Great marketing idea: "Part book tour diary, part earthworm love story" reads the subhead of Amy Stewart's blog, Worms of Endearment. The book is The Earth Moved: On the Remarkable Achievements of Earthworms. We just stumbled into the blog and were smitten with the writing and subject matter. As an amateur naturalist who cultivated a Worm Garden in a cigar box at age 8, we were drop-jawed to read what she says about the former residents of that cigar box:
In response to comments over the last few days about that non-native worm, the nightcrawler Lumbricus terrestris: That’s right, some of the most common species of worms that you might turn up in your back yard or at a bait stand are actually non-native. There are plenty of native worms in the United States, but many of them have been displaced by farming and the building of roads and cities. The European worms like the nightcrawler (which probably followed European settlers in potted plants, ship ballast, horses’ hooves, etc.) found our soil to their liking and proliferated. We continue to help the spread of these worms today by, for instance, taking them into the wilderness as fish bait.

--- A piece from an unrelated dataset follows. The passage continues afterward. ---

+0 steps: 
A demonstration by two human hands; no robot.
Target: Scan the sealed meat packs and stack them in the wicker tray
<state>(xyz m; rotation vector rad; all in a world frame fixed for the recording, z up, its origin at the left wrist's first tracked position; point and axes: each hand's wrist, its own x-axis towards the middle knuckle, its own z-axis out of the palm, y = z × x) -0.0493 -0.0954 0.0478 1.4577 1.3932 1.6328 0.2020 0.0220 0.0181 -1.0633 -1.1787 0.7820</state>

"For the most part," writes Stewart, "European worms are good for the soil and a friend to the farmer. However, anytime a native species is displaced and a non-native one takes its place, one wonders about the consequences. The Minnesota story is a perfect example":
Worms are damp creatures and the parts of the world that were under ice during the last Ice Age 10,000 years ago, like Minnesota, do not tend to have native worm populations. The forests in Minnesota evolved without worms, which means that the forest floor is covered with a deliciously spongy duff layer of slowly rotting leaves. That duff layer is crucial to the germination of young trees and tender understory plants.
But now European worms—my beloved nightcrawlers and red wigglers, among others—have moved in to the forest, thanks to the spreading of sod on nearby golf courses, the trucking in of fill, the dumping of fishing bait on the shores of lakes, and the simple fact that a worm cocoon can get lodged in an ATV tire or the sole of a hiking boot. These worms can, and do, consume the entire leaf fall of a forest in a single season. That spongy duff layer is gone, and with it, many of the fragile understory plants and tree seedlings that depended on it for germination.
[via Bookish Gardener via Whomping Willow]










A cigar box? I love it! When I go on the road with the worms, I keep them in Tupperware, but somehow a cigar box just feels more...cozy. Not as secure, perhaps, and this is an important consideration when we are traveling by plane.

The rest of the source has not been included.